In other words: at layer 16, the model has encoded much of the utterance's vocabulary in the correct sequence, but without precise temporal localization. The ordering finding is robust (n=47/50 clips) but not perfect — ρ of 0.78 means substantial ordering with real scatter.

Clip 2 in demo (speech_00000, 3.5s) — transcript: “CONCORD RETURNED TO ITS PLACE AMIDST THE TENTS”

Layer 16, LatentLens (normalized) top predictions, selected tokens:

TokenTimeTop predictions
481.92s concord 0.178 ant 0.174
602.40s returned 0.361 return 0.318
732.92s place 0.270 places 0.241
833.32s amidst 0.265 mid 0.184

All four words appear in transcript order, in the second half of the 3.5s clip. The model encodes the full utterance vocabulary before precise timing is established.

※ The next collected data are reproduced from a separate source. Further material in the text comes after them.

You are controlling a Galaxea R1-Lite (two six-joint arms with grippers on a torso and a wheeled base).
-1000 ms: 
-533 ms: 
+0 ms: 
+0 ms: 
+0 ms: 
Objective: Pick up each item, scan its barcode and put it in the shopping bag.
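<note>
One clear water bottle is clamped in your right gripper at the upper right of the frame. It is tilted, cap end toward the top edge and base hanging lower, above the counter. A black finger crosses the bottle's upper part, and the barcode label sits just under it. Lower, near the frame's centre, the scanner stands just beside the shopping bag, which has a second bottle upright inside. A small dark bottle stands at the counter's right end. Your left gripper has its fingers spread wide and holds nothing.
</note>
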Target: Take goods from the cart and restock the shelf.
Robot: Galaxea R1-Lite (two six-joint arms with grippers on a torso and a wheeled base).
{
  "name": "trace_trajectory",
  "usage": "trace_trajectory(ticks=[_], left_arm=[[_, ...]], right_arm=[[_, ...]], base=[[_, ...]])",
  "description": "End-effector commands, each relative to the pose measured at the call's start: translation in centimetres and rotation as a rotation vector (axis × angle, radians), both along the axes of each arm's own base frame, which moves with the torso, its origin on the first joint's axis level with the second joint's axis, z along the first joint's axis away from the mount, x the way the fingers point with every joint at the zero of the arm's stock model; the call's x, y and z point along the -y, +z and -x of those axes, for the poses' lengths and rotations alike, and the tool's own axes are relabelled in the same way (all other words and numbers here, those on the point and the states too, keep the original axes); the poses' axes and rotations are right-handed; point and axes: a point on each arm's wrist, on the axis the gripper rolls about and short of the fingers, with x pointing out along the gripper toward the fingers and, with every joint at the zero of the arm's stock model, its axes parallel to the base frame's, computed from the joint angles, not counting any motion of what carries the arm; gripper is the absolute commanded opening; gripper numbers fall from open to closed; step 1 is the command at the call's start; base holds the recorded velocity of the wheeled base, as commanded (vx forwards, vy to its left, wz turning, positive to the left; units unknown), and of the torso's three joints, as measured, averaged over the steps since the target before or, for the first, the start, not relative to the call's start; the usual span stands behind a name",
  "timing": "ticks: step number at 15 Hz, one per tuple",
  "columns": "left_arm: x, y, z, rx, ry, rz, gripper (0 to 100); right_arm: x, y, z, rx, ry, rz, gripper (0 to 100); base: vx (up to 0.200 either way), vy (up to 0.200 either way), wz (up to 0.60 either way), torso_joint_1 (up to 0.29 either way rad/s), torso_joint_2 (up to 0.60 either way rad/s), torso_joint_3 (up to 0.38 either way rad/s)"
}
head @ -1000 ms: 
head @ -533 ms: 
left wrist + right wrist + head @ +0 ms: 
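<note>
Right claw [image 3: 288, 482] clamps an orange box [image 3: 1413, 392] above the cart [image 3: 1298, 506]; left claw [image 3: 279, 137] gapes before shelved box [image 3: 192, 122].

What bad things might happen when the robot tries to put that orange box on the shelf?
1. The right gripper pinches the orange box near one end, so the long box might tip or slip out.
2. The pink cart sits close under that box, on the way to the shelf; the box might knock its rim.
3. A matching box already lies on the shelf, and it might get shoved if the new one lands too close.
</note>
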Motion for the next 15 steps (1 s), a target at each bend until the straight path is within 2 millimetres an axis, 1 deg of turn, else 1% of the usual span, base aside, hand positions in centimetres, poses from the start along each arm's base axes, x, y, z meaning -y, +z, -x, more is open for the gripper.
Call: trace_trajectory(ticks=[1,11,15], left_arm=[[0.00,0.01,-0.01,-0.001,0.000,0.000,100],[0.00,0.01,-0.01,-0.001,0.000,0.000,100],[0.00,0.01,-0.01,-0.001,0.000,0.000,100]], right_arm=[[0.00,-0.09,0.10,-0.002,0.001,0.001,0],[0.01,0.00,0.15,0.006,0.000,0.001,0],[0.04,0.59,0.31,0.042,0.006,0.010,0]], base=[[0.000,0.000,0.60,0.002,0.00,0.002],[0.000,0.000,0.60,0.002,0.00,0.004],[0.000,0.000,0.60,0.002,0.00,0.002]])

Open clip 2, Layer 16, token 48 in demo →

Summary

Three findings appear consistently across both modalities and both probe methods:

  1. Layer 16 is where rogue dimensions dominate. Raw cosine similarities spike to >0.99, making nearest-neighbor retrieval in LatentLens (unnorm.) uninformative — every corpus token looks equally similar. In audio, LogitLens also predicts no transcript words at this layer (0% match rate). Z-score normalization sidesteps this and LatentLens (norm.) peaks here.
  2. LatentLens and LogitLens are complementary. LatentLens (norm.) provides the main signal in layers 8–16 (50% speech hit rate at L16); layers 24–32 are largely silent, with OCR partially recovering at L32; LogitLens does not work until ~L32 and peaks at L36 (68% speech hit rate). Neither LatentLens nor LogitLens revealed interpretable non-speech audio representations at any of the 14 probed layers.
  3. Speech: Representations encode ordering but not precise timing. For speech at L16, predictions match transcript words in the correct temporal order (Spearman ρ ≈ 0.78 across 47/50 clips) while exact-timestamp alignment is low (6.4%). A somewhat related, more expected, phenomenon appears in vision: at layers 40–44 (most pronounced at L44), LogitLens on OCR patches predicts the next word in image text rather than the current one.

Citation

If you find this useful, you can cite it as:

@misc{krojer2026latentlens, author = {Krojer, Benno}, title = {{Inspecting Visual and Audio Token Representations in Gemma4-12B}}, year = {2026}, month = {June}, url = {https://bennokrojer.com/gemma4-interp/}, note = {Blog post} }
  1. At several layers — most acutely at L16 — a small subset of hidden-state dimensions have anomalously large variance across tokens (sometimes called rogue dimensions; Timkey & van Schijndel, 2021). Note that a dimension with a large but constant value would not harm cosine similarity — it would cancel between numerator and denominator. The problem is the cross-token variation: some tokens score very high in a rogue dimension while others score low, so cosine similarity becomes dominated by whether two tokens happen to co-activate there, collapsing pairwise similarities to >0.99 for virtually every pair and making nearest-neighbor retrieval degenerate. Z-score standardizing each dimension across all tokens before computing similarities (dividing by per-dimension standard deviation) brings all dimensions to unit variance and resolves this. After normalization, LatentLens actually peaks at L16 rather than failing there.